§ **Task to carry out**: Find every line in the records below that holds the word "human", and copy it out.
• • •
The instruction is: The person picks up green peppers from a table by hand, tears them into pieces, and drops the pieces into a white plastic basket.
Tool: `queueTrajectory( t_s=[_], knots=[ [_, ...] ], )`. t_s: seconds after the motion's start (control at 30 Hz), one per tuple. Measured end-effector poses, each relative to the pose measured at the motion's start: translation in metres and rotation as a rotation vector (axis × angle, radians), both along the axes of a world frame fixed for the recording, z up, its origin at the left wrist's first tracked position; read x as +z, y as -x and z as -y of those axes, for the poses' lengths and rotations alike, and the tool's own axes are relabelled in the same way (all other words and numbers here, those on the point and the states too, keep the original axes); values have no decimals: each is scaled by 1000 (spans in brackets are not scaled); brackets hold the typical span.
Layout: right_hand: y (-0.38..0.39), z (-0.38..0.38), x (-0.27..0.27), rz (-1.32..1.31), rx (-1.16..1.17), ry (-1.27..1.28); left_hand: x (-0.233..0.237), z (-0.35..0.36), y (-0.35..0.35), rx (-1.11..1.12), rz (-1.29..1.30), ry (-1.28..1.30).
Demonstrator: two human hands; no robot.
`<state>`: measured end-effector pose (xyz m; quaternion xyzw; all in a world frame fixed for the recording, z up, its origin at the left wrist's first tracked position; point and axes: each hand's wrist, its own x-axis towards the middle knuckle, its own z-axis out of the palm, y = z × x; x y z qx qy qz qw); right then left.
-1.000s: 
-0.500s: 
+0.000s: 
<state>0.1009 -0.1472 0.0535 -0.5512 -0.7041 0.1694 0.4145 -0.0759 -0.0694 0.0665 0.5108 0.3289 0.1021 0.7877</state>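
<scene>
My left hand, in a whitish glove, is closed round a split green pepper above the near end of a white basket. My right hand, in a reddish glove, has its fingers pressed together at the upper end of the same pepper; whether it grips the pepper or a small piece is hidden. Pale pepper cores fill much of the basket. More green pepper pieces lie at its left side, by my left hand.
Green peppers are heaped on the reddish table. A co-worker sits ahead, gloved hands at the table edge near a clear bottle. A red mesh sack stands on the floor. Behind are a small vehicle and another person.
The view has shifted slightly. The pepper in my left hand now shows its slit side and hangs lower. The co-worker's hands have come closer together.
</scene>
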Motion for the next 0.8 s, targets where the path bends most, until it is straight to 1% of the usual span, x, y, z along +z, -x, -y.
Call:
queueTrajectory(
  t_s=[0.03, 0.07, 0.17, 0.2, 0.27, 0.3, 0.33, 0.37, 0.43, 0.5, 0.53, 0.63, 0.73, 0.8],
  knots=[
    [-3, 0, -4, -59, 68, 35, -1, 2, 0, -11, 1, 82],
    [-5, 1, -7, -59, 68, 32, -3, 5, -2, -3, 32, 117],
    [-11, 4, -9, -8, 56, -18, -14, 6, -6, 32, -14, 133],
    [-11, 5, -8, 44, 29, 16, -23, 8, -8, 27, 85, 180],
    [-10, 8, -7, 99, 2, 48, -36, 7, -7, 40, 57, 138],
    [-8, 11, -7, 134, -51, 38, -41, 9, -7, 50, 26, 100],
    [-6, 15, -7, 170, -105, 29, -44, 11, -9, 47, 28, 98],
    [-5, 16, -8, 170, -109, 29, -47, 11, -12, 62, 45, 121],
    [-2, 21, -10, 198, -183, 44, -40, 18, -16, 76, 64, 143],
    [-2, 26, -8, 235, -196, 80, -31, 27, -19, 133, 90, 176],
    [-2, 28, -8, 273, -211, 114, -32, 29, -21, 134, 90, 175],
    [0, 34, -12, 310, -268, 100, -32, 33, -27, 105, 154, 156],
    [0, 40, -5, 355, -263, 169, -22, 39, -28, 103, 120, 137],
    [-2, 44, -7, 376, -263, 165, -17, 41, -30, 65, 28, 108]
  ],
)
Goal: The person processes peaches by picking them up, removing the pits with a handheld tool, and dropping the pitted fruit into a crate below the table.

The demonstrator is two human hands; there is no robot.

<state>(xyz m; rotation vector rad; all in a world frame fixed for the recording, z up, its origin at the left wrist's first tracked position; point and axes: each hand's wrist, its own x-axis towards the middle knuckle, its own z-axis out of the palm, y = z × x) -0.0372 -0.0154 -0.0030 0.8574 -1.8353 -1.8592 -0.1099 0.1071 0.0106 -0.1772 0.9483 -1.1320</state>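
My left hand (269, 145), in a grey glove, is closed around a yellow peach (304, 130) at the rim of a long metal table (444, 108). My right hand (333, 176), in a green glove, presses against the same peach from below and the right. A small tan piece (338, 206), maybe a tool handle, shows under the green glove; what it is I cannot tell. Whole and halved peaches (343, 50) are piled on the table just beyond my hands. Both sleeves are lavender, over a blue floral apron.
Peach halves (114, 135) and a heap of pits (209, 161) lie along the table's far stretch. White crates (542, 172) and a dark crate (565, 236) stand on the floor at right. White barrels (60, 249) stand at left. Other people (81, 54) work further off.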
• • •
§ **Solution for this exercise**:
Demonstrator: two human hands; no robot.
The demonstrator is two human hands; there is no robot.

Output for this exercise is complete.